Unos científicos chinos en un laboratorio subterráneo buscan entender la fuente de energía más poderosa del universo: la materia oscura
Pasado un puente que se extiende sobre el río Yalong, en las montañas Jinping de Sichuan en China.
Algunos de los físicos con más talento de ese país descienden a un profundo túnel.
A unos 2.000 m bajo tierra llegan al laboratorio subterráneo Jinping.
Un lugar donde no se percibe el día ni la noche.
Los expertos desarrollan una actividad incesante en este lugar, buscando…
La fuente de energía más poderosa del universo.
Una forma invisible y misteriosa.
La materia oscura.
La que constituye el 85 por cien de nuestro cosmos.
Los científicos sólo saben que existe por su atracción gravitatoria.
Este laboratorio bajo tierra se inauguró en el 2010.
Y es el mayor centro terrestre de detección de materia oscura.
Se trata de la anomalía más explícita de nuestro universo, explican.
Hay una especie de carrera tecnológica por tratar de averiguar de qué está formada.
La mera confirmación de su existencia reescribiría las reglas del universo, tal y cómo las conocemos.
La gran abundancia de esta en el universo, podría usarse como una fuente de energía gratuita y sin límites.
De momento, sus partículas siguen siendo un misterio.
El modelo estándar de la física de partículas explica muchas cuestiones sobre la naturaleza.
Aspectos sobre la materia, los átomos y las partículas elementales.
Excepto la materia oscura.
Sin duda, sus partículas no deben de interactuar mucho.
Si tuvieran alguna carga eléctrica ya habrían detectado la luz que emiten.
Tanto la que crean como la que podrían absorber.
Para llegar a su meta, el laboratorio chino aprovecha los miles de metros de roca que hay entre sus sensibles instrumentos y la superficie.
A esa profundidad apenas uno de cada millón de rayos cósmicos del sol puede penetrar en este espacio cavernoso.
Lo que lo convierte en un buen lugar para estudiar las condiciones de la materia oscura.
De momento sabemos que se centran en dos proyectos de investigación:
El experimento de partículas
Y el Xenón astrofísico.
Y emplean dos grandes tanques de xenón y germanio, completamente aislados.
El objetivo es buscar ciertas partículas de interacción débil.
Un tipo de partícula subatómica, hipotética, pesada y de movimiento lento.
Que apenas interactúa con la materia ordinaria.
Los científicos chinos recurren a los gases xenón y germanio para obtener algún resultado.
De los dos, el germanio es el más caro y difícil de manejar.
Sin embargo, sus detectores pueden identificar lo que los del Xenón no son capaces.
El xenón sirve para buscar partículas que pesen docenas de veces la masa del protón.
La materia oscura de este sitio pasa por el detector.
Pero, en pocas ocasiones, interactúa con el contenido del interior del tanque.
Imaginad una diana.
Cuanto más grande sea el dardo, más opciones tendrás de dar en el blanco.
Lo que ocurre es que las partículas que pretenden detectar son muy pequeñas.
Los físicos vigilan el detector en busca de la más mínima señal.

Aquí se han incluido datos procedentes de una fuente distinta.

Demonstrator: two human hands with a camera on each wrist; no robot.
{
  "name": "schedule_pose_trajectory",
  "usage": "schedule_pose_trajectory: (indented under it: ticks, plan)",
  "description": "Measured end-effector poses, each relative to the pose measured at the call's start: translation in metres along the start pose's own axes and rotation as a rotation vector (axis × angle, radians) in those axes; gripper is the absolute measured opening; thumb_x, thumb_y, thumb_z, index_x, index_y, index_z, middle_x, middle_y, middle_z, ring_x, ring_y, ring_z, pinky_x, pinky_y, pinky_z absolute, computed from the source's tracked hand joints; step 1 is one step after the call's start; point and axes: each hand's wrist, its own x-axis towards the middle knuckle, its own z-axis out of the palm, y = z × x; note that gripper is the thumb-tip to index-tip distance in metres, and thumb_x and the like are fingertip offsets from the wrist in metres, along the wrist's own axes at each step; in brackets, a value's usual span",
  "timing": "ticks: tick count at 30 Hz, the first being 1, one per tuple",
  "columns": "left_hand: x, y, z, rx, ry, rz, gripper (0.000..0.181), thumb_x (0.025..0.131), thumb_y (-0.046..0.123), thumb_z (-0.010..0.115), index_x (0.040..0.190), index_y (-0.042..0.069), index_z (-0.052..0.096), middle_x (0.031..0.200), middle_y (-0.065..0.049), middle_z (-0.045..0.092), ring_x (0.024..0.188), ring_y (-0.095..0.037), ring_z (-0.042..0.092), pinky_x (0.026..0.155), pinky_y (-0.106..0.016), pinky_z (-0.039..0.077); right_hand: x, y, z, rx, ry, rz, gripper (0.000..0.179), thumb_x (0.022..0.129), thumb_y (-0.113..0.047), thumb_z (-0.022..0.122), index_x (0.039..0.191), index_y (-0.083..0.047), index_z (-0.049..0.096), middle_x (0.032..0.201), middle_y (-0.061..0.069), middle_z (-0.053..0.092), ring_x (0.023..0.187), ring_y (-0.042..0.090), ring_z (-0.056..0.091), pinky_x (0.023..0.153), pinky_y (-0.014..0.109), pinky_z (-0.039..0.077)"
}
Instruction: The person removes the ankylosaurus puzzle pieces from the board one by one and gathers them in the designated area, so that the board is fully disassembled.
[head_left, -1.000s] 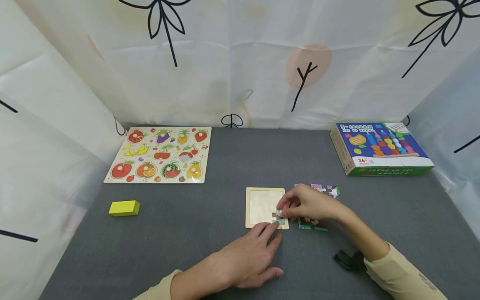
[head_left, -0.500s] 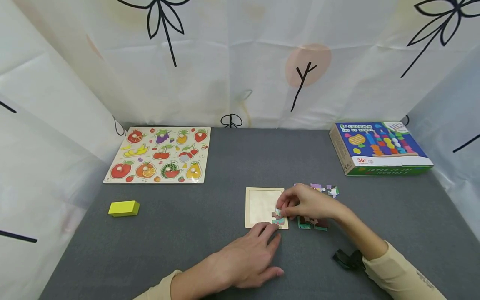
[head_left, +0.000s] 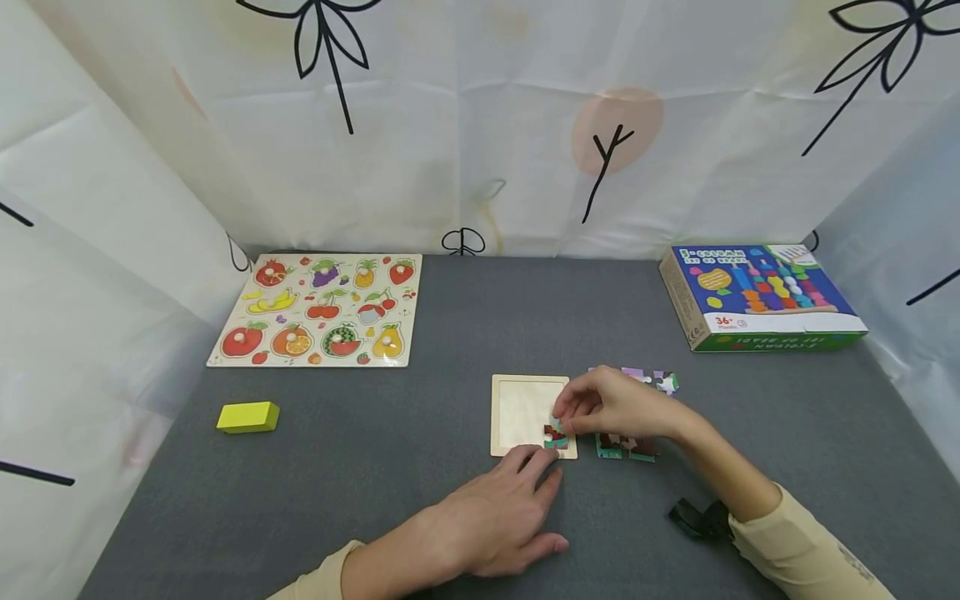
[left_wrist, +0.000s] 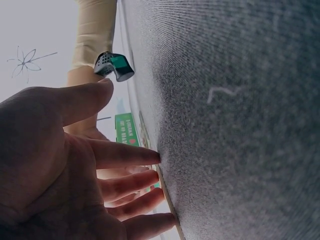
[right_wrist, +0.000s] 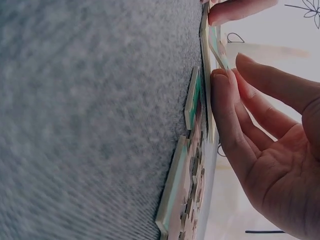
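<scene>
A small square wooden puzzle tray [head_left: 517, 412] lies on the grey table, with printed jigsaw pieces [head_left: 555, 437] in its lower right corner. My right hand [head_left: 618, 406] is over the tray's right side and pinches a jigsaw piece [right_wrist: 218, 54] between thumb and fingertips. That piece stands tilted against the tray in the right wrist view. My left hand [head_left: 498, 517] is palm down with fingers spread, its fingertips at the tray's near edge. In the left wrist view its fingers [left_wrist: 130, 154] are stretched out and hold nothing.
Several loose jigsaw pieces [head_left: 626, 447] lie right of the tray, partly hidden under my right hand. A fruit puzzle board [head_left: 352, 329] is at the back left, a yellow block [head_left: 248, 417] before it. A blue game box [head_left: 765, 300] stands back right. A black strap [head_left: 697, 518] is by the right sleeve.
Both hands stay almost in place. The printed pieces in the tray's corner look darker and redder now, with less glare; my right fingers have shifted only slightly.
</scene>
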Motion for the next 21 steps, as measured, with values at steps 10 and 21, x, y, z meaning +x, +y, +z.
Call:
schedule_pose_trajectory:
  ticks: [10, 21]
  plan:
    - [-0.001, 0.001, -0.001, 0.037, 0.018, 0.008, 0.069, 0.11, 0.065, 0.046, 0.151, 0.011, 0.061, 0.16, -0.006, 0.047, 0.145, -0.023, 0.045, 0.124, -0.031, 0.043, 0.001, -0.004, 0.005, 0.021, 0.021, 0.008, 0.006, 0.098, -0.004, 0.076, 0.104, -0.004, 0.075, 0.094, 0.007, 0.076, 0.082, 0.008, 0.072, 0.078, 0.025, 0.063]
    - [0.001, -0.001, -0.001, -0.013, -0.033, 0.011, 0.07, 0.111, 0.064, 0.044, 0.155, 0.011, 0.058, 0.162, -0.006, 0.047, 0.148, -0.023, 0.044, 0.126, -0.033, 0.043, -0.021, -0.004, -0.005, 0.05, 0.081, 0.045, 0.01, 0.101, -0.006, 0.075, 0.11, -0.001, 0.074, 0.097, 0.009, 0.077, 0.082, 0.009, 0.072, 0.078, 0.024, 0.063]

La más diminuta interacción que haya podido haber entre el detector y la materia oscura.
Este proceso exige una extrema sensibilidad.

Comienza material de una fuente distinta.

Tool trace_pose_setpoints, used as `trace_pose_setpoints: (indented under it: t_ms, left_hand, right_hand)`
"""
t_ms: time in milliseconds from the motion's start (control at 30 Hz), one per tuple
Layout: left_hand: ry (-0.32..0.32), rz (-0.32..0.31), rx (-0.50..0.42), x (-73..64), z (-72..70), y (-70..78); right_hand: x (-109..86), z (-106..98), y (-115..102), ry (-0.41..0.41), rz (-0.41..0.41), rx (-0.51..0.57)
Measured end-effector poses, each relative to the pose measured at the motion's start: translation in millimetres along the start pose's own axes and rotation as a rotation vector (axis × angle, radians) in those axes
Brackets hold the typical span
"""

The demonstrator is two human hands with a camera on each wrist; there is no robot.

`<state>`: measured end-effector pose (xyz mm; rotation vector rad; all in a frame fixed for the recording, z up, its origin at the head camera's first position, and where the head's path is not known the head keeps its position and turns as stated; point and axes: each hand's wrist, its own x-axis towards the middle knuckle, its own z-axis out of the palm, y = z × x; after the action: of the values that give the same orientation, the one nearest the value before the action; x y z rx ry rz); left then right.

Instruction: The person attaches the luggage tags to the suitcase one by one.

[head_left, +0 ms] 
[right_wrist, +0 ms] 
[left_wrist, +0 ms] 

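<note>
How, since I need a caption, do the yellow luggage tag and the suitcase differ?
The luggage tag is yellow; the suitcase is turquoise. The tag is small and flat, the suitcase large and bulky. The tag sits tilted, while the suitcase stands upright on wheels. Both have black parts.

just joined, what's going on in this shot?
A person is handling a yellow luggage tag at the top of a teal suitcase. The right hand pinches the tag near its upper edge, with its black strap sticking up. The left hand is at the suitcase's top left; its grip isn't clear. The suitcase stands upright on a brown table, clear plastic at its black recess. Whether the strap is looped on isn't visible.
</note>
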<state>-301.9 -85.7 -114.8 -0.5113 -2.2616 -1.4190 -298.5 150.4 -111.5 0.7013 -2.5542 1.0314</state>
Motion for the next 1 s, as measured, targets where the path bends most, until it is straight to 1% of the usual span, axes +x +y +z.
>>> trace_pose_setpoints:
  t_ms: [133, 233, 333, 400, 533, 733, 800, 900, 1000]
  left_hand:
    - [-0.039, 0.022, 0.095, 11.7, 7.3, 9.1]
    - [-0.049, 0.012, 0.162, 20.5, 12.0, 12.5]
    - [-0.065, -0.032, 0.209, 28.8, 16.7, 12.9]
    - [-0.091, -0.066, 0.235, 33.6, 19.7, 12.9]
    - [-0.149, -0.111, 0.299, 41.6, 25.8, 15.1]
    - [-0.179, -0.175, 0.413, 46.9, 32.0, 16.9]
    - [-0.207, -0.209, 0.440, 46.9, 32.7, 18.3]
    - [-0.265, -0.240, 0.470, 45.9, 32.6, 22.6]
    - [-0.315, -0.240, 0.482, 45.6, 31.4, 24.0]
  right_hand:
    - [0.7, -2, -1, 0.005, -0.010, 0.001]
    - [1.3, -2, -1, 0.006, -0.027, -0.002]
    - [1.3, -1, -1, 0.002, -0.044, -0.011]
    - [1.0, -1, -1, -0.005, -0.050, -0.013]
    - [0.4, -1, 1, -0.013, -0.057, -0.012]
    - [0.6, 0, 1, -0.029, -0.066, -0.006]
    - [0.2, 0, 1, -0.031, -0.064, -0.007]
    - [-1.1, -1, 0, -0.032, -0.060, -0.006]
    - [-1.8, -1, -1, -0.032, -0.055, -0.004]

Sería un hallazgo muy importante.
Ya que muchos de nuestros misterios cósmicos empezarían a cobrar sentido.
Y arrojaría luz en la oscuridad de nuestro conocimiento del universo.
La materia oscura podría estar infiltrada en las estrellas.
Las galaxias de nuestro universo observable giran a una velocidad mucho más rápida de lo que dicen las matemáticas.
Lo hacen tan deprisa que deberían alejarse unas de las otras.
Pero, no ocurre eso, y permanecen unidas.
Sin duda, podría haber más materia de la que podemos ver en el universo.
Hace falta averiguar el papel que desempeña la materia oscura.
Haciendo una analogía, es cómo cuando descubrimos la composición del aire.
Los antiguos sabían que existía pero no de qué estaba hecho.
Para explicar su acción, imaginaron la acción de Dioses, espíritus y otros entes.
Cuando se halló el electrón, al principio, pocos vieron cuál sería su aplicación práctica.
Pero sin el electrón, viviríamos sin ordenadores, aparatos domésticos o superconductores.
El astrofísico Ethan Siegel dijo que en el futuro, las partículas de materia oscura, servirán de combustible para los cohetes.
Toda materia tiene su equivalente en antimateria.
Al colisionar una con su opuesta, se crea una eficiente energía pura.
Resultaría ser una fuente constante de energía para los cohetes.
Incluso, se usaría como energía en las aspiradoras o en la máquina corta césped.
Veremos si algún día, este conocimiento que se estudia en un lugar tan profundo de la tierra…sale a la luz.